In fact, the alveolar flap is a very natural sound. It’s not lazy or informal American English at all. It’s just how we speak.

If you are a VIPKID teacher and you don’t have an ESL background, you might have gotten confused when this topic popped up in the pronunciation courses. One reason might be confusion over the D sound. Most ESL textbooks (and the VIPKID curriculum) just use the letter D to describe the sound. However, that’s not accurate. It’s not the harsher, initial D sound that we produce when the D comes at the beginning of the word. It is a softer, faster D, the same sound we make when the D comes in the middle of a word. So, if you are making a harsh, strong “DUH” sound, then it is going to sound funny and incorrect.
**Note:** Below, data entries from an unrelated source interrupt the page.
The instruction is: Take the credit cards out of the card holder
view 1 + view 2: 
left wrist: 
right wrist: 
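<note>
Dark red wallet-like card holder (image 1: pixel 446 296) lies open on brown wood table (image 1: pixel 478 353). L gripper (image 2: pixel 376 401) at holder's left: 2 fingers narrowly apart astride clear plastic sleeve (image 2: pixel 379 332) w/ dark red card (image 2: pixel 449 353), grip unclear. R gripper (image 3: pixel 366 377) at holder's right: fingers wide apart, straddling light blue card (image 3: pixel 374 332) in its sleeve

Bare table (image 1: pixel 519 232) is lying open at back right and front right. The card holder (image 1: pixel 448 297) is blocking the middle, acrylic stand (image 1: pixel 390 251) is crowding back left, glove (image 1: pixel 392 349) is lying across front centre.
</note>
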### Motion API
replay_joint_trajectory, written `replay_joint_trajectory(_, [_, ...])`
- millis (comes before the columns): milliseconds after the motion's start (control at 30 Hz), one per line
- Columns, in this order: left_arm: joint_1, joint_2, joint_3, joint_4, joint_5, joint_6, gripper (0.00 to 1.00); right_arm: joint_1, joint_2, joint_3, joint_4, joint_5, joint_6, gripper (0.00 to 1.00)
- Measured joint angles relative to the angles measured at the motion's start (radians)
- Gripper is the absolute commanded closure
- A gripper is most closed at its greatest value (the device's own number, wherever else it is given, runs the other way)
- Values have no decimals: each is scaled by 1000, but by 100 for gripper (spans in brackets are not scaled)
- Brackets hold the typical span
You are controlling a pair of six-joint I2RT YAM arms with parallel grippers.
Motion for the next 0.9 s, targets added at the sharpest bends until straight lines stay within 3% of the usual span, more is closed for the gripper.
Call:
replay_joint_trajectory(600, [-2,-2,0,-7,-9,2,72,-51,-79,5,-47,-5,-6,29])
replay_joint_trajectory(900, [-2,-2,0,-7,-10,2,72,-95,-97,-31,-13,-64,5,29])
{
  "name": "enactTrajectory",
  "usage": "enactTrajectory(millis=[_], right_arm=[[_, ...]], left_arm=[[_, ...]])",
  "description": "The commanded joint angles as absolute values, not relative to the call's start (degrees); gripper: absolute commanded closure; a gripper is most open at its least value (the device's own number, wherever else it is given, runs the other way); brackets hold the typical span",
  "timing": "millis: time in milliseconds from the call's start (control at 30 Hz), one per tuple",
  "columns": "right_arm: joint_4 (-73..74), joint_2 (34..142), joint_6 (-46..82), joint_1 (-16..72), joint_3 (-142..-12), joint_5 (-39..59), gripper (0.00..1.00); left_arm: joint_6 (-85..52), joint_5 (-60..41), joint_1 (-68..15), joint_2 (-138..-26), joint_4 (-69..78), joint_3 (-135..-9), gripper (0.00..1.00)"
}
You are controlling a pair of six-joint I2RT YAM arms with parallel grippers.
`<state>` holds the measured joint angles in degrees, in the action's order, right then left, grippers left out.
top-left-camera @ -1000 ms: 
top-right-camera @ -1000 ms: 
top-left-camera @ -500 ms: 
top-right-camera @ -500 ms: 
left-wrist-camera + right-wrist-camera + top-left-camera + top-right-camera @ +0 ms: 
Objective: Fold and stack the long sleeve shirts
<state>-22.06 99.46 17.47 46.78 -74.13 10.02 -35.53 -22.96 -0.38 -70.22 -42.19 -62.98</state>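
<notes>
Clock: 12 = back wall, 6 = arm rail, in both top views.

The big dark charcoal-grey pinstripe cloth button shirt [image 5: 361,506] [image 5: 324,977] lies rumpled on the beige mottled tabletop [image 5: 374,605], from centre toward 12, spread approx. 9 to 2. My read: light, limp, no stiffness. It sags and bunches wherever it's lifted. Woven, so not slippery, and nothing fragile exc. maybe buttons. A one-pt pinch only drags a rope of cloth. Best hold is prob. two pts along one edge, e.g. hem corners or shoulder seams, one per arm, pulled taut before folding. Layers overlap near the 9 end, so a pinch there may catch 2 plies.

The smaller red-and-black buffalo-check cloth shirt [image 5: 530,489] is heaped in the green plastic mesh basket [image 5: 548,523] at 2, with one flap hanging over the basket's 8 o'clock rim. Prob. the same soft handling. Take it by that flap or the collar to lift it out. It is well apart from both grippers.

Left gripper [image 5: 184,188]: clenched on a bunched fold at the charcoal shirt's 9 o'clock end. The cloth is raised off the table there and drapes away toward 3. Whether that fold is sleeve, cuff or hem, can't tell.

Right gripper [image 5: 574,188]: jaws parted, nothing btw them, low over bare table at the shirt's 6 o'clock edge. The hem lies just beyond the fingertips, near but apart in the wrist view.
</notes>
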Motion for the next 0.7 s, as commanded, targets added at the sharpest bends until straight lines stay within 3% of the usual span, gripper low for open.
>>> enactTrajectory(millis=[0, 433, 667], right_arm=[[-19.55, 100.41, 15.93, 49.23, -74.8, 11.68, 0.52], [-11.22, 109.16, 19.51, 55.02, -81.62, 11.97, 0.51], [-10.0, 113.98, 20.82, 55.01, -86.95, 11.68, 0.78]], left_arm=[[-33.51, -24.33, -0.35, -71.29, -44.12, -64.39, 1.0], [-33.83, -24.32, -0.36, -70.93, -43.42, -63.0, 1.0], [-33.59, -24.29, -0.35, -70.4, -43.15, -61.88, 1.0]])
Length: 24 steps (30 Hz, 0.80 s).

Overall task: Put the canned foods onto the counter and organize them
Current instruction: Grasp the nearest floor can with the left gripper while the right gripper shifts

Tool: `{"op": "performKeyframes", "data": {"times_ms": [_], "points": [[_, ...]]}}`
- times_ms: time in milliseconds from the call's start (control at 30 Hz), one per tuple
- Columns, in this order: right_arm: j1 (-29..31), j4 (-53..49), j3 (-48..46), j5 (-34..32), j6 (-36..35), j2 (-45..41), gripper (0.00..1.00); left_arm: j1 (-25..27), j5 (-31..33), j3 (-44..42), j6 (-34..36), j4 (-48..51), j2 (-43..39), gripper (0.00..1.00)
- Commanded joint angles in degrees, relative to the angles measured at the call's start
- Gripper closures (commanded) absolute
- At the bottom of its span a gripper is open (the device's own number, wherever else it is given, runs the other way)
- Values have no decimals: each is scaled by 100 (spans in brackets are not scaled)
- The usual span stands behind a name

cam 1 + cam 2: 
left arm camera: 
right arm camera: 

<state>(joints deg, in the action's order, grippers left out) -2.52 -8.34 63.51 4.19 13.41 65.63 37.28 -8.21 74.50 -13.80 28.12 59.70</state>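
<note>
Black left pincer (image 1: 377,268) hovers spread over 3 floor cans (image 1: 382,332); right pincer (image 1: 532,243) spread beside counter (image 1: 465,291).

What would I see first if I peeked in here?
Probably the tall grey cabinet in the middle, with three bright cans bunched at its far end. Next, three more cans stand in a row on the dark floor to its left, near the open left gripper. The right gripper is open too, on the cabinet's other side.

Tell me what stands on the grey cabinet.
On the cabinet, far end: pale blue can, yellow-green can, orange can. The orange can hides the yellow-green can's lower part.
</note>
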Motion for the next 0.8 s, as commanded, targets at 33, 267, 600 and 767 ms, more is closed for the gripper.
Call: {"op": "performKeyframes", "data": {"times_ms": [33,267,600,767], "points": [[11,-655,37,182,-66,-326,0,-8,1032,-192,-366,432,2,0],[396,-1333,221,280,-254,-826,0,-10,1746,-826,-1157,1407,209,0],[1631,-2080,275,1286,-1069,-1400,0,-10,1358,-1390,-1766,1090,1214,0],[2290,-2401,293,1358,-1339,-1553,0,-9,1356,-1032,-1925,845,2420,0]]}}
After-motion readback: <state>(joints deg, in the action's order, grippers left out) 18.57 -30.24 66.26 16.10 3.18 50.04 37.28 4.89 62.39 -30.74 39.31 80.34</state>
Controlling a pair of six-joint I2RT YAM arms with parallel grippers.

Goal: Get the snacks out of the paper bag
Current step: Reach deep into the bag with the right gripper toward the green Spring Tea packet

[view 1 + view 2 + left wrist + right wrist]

The second reason for confusion is our letter/sound association. We spent all our lives thinking that T makes a “tuh” sound. It can tricky to re-evaluate that association. The best way is to close your eyes and say the word without looking at it. Don’t think of the way it is spelled. Think only about the shape and movement of your mouth.

Say these words out loud at a normal speech rate: butter; wedding; party

If you pay careful attention, you can feel that your tongue is making the same movement in all three words. So much about how we speak, we do without thinking. It’s simply ingrained in us from a young age. However, if you are going to teach pronunciation, you have to start thinking about and feeling what’s going on in your mouth and throat. You also have to start listening for sounds, not thinking about letters or spelling.

Another reason for confusion is that the sound does not always occur between two vowels. It occurs when the second vowel sound is unstressed and reduced. That’s why you don’t hear it in a word like “retail,” for example. Also, we are talking about vowel sounds here, not letters. That’s why you do hear the sound in a word like “party.” Finally, it does not occur in foot-initial positions, such as in the word “Mediterranean.”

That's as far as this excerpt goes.